## Activity
Please output exactly the lines of the material from the first through the line containing "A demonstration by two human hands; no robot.", and nothing more.

## Dataset content
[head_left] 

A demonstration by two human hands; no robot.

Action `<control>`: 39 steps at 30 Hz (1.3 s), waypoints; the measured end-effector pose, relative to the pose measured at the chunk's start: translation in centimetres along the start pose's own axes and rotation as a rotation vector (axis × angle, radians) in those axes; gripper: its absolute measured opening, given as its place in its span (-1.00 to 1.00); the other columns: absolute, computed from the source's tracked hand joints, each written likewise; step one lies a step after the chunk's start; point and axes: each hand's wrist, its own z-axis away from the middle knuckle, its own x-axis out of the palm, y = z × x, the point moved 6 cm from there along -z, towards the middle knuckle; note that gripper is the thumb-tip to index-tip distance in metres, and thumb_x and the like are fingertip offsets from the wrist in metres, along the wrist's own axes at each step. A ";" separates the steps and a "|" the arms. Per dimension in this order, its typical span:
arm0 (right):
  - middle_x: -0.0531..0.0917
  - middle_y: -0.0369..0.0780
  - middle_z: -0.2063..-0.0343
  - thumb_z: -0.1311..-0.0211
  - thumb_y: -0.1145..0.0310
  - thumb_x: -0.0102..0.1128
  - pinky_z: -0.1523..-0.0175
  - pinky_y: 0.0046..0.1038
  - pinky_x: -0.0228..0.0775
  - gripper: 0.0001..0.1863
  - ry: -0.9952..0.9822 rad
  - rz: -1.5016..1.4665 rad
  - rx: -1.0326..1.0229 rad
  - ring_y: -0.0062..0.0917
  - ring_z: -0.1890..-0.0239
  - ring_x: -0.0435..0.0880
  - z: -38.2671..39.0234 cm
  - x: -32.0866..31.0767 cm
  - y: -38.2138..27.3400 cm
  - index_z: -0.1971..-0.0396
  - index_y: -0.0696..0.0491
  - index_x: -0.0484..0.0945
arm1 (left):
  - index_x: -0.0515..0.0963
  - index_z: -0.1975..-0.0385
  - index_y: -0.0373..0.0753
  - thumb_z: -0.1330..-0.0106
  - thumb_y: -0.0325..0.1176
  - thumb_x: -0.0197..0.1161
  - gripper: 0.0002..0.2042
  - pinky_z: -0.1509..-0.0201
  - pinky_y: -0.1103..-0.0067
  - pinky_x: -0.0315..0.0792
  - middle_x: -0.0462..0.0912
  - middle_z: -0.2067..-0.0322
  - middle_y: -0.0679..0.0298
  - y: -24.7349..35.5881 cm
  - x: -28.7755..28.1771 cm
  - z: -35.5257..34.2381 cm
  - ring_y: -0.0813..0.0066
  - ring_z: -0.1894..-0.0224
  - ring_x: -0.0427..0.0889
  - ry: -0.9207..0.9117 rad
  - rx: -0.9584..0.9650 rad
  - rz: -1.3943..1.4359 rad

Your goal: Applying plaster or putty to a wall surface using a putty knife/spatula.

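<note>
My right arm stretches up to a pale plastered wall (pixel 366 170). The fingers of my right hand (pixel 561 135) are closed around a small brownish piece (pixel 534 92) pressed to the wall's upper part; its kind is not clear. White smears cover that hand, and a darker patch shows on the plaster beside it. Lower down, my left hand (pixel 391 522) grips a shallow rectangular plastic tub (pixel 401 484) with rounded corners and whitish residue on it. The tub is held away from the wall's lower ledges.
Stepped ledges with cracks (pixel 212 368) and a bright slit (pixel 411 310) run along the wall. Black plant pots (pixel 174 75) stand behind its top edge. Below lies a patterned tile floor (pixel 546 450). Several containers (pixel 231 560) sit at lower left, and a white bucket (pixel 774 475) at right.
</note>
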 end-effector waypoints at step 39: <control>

## Result of this exercise
[head_left] 

A demonstration by two human hands; no robot.

The requested output has been fully supplied.